2025 (Deutsche grammophon)
neoclassical
Il connubio discografico tra Roger Eno e la Deutsche Grammophon continua a dare buoni esiti. Dopo il discreto successo dei due dischi precedenti (“The Turning Year” del 2022 e “The Skies, They Shift Like Chords” del 2023), il musicista inglese mette a segno un’opera intensa e ispirata che si pone ai vertici della sua pur rilevante produzione.
“Without Wind, Without Air” è un progetto corale, condiviso con l’amico e produttore Christian Bazdura (co-autore anche dei due brani che aprono e chiudono l’album, “Forgiveness” e “After Rain”), con Jonathan Stockhammer (responsabile degli arrangiamenti orchestrali), con il soprano Grace Davidson e le figlie di Roger, Cecily Eno e Lotti Eno.

Il titolo dell’album è stato estrapolato dal testo di un brano del gruppo italiano The Doubling Riders (“Doubled By The Sun”), trio sperimentale e neoclassico, formato da Pier Luigi Andreoni, Francesco Paladino e Riccardo Sinigaglia, che ha inciso quattro album tra il 1985 e il 1991.

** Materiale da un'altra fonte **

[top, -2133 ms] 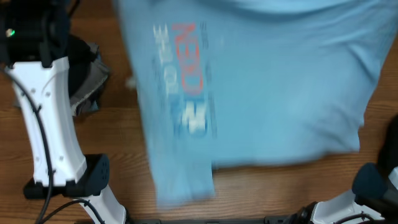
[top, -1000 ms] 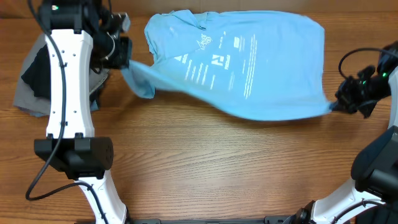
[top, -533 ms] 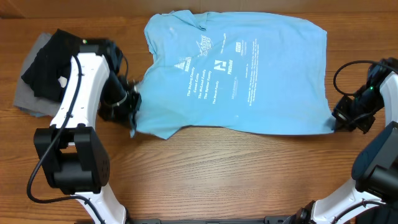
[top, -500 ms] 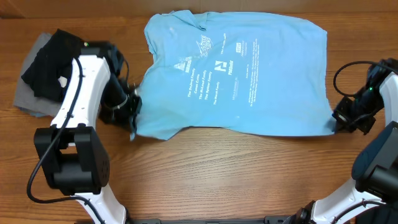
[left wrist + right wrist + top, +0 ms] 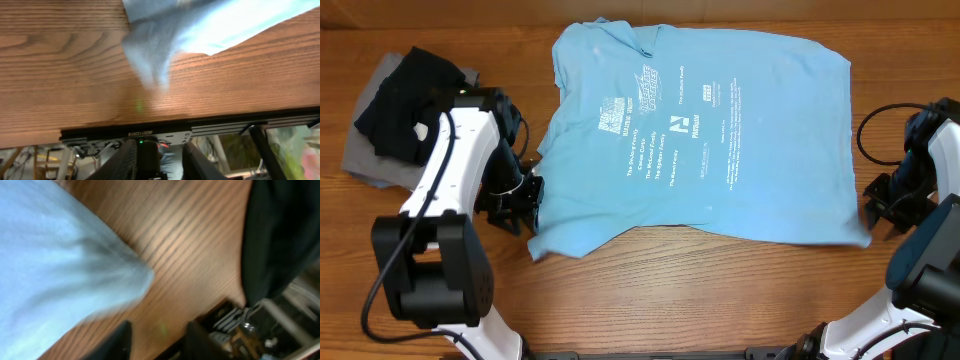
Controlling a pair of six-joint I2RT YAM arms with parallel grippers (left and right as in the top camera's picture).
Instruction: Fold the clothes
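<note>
The clothes here are a light blue T-shirt (image 5: 700, 130) with white lettering, spread flat on the wooden table (image 5: 700, 290), collar toward the far edge. My left gripper (image 5: 523, 207) sits at the shirt's near-left corner, jaws apart and empty. In the left wrist view that rumpled corner (image 5: 155, 55) lies just beyond the left gripper (image 5: 159, 152). My right gripper (image 5: 876, 205) rests beside the near-right corner, also open. The right wrist view shows this corner (image 5: 85, 275) lying on the wood ahead of the right gripper (image 5: 157, 340), not held.
A pile of black and grey garments (image 5: 395, 110) lies at the far left, behind the left arm. The table's front edge with a black rail (image 5: 150, 134) runs close under the left gripper. A dark bulky shape (image 5: 280, 235) fills the right wrist view's upper right.
The shirt came down from the air and now lies flat on the table. Both grippers have let go of its near corners and drawn slightly away.
</note>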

L’ovvia citazione del fratello Brian Eno induce a una logica assonanza con la musica ambient, un richiamo che regge solo in alcuni dei passaggi più descrittivi, come l’inquieto dialogo strumentale tra tastiere e archi di “Mist” e l’estatico tocco del piano di “Saudade” o quello più delicato di “Spell”.

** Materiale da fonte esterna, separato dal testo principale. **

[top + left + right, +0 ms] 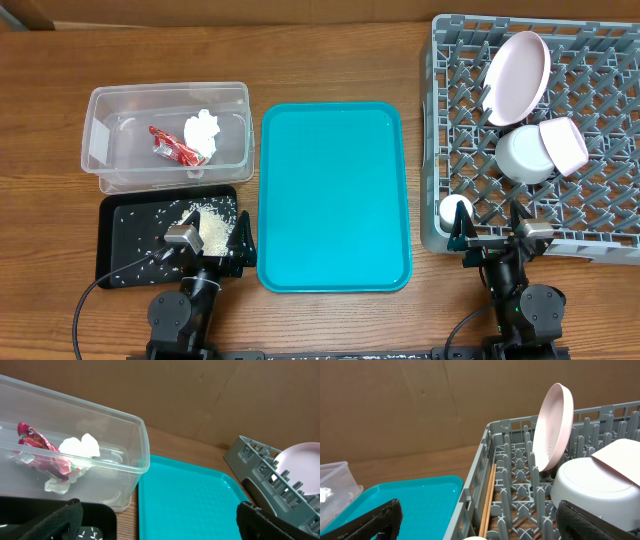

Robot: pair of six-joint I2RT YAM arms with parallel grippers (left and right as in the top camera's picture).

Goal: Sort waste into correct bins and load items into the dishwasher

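Because the wrapper [172,146] and tissue [203,131] lie in the clear tub [105,150] at ten o'clock and rice [208,222] on the black tray [118,250], my left end effector [212,248] hangs released; the large plate [518,75] leans between pegs of the rack [600,200] at two o'clock, right end effector [487,238] likewise released.

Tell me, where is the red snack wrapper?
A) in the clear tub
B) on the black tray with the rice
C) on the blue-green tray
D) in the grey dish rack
A: the red wrapper lies inside the clear tub, right beside the white tissue.
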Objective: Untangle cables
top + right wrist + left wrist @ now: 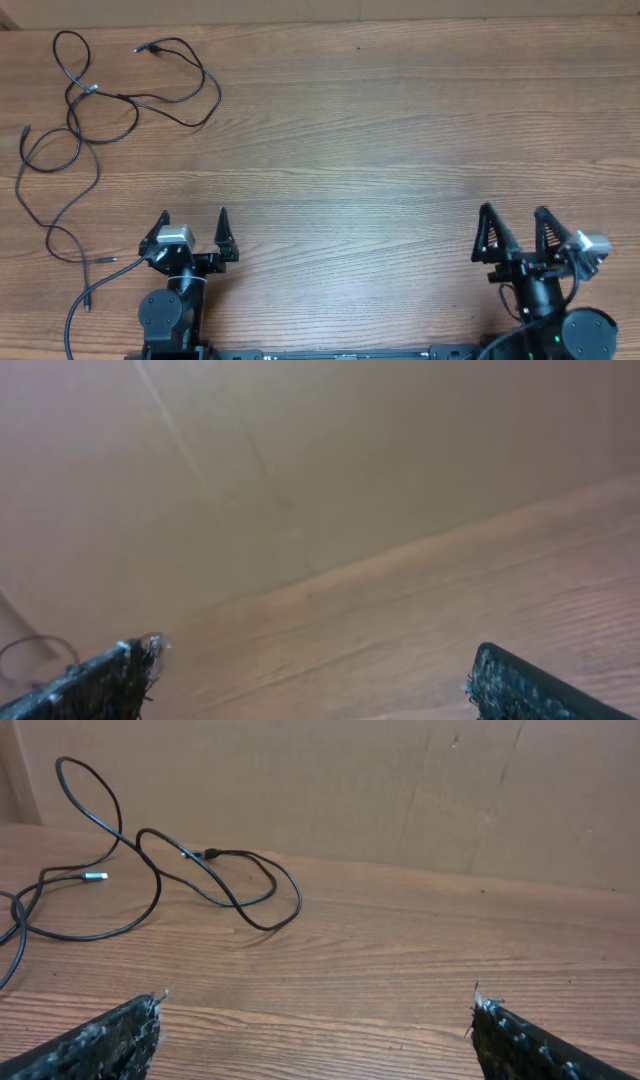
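We see cables (pixel 88 90) up and left of our left pincer (pixel 193 213). It and our right pincer (pixel 514 209) are spread wide apart. Only the top view shows every loop.

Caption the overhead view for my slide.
Tangled cables far left on the table; left hand and right hand open, empty.

Wooden table (pixel 400 150), cardboard wall (pixel 400 790) behind
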`<state>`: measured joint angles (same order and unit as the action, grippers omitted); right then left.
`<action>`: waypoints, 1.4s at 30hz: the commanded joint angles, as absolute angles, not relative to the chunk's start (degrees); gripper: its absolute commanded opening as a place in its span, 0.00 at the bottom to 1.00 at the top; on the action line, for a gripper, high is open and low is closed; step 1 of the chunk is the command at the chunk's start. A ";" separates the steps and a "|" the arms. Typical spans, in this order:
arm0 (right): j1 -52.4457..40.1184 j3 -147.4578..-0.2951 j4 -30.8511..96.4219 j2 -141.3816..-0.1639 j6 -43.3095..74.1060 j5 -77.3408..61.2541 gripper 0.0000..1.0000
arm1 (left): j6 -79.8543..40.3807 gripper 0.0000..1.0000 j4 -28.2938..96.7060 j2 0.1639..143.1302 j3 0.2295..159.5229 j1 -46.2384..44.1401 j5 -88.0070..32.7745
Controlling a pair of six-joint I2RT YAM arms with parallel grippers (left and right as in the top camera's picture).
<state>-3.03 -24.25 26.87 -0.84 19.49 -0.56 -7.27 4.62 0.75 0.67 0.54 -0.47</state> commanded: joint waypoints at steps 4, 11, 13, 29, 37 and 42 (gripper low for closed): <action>-2.94 -14.92 13.72 -0.16 19.64 2.09 1.00 | -6.42 0.99 4.45 0.25 0.27 1.10 -0.91; -2.94 -4.91 -1.91 -0.16 19.62 2.11 1.00 | -6.42 1.00 4.45 0.25 0.27 1.10 -0.91; -2.94 -3.40 -3.22 -0.16 19.62 2.59 1.00 | -6.39 0.99 4.45 0.25 0.27 1.10 -0.91; -2.94 -0.43 4.01 -0.16 19.62 7.90 1.00 | -6.42 1.00 4.45 0.25 0.27 1.10 -0.91; -2.94 -0.43 4.43 -0.16 9.19 5.72 1.00 | -6.42 1.00 4.45 0.25 0.27 1.10 -0.91; -2.94 -0.43 4.64 -0.16 0.38 3.92 1.00 | -6.42 1.00 4.45 0.25 0.27 1.10 -0.91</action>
<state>-3.03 -1.06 4.71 -0.73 8.84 5.37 -7.27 4.62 0.75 0.67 0.54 -0.45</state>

Da sempre l’ingannevole paragone con il più noto fratello è foriero di incomprensione nei confronti dell’opera di Roger Eno, compositore incline a una musica armonicamente più ricca e ben radicata nella musica classica, a volte in contrasto con il minimalismo della musica per ambienti di Brian.

Sono tante le variabili che rendono “Without Wind, Without Air” un disco degno d’attenzione, in primis la splendida “Alembic Distillation”, un concentrato di purezza armonica in stile Erik Satie che demarca ulteriormente il confine tra ambient e neoclassical.

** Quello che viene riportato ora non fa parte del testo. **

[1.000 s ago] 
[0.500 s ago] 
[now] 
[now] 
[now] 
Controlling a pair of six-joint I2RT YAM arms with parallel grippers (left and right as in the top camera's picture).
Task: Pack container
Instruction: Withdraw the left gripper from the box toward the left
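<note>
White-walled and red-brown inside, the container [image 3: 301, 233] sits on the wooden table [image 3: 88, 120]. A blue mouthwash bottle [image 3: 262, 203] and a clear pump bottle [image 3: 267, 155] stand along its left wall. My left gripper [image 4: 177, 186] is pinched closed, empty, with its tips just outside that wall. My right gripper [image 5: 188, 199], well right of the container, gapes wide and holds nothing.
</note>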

Alla voce da soprano di Grace Davidson spetta il compito di arricchire i brani musicalmente più elaborati, mentre la figlia di Roger, Cecily, si cimenta con una deliziosa ballata folk (“There Was A Ship”) ed Eno mette a dura prova le proprie attitudini di vocalist nella tormentata e impossibile storia d’amore di “The Moon And The Sea”.

“Without Wind, Without Air” è un disco che nasce da profonde motivazioni non solo artistiche ma anche intellettuali e spirituali. Le stratificazioni vocali e il corpo strumentale a base di ottoni e synth di “The Final Year Of Blossom” sono ricchi di funesti presagi sul futuro e sulla possibilità di nuovi conflitti e catastrofi ambientali, l’ancor più struggente “Massacre Of The Innocents, Pt 1” è invece ispirata al conflitto in Medio Oriente ed è senza dubbio una delle composizioni più solenni del musicista inglese. Di egual intensità è la title track, un racconto su note di piano che si intrecciano e dialogano con altri strumenti, lasciando che il silenzio penetri fino a scompaginarne la sommessa indole melodica.